:: TASK ::
Because the material must be preserved as it stands, copy every line exactly.

[Opening DATA PROVIDED section]

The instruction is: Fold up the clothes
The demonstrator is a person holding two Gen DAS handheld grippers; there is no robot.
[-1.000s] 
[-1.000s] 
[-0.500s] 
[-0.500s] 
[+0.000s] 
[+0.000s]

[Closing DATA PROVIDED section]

:: TASK OUTPUT ::
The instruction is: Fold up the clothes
The demonstrator is a person holding two Gen DAS handheld grippers; there is no robot.
[-1.000s] 
[-1.000s] 
[-0.500s] 
[-0.500s] 
[+0.000s] 
[+0.000s]

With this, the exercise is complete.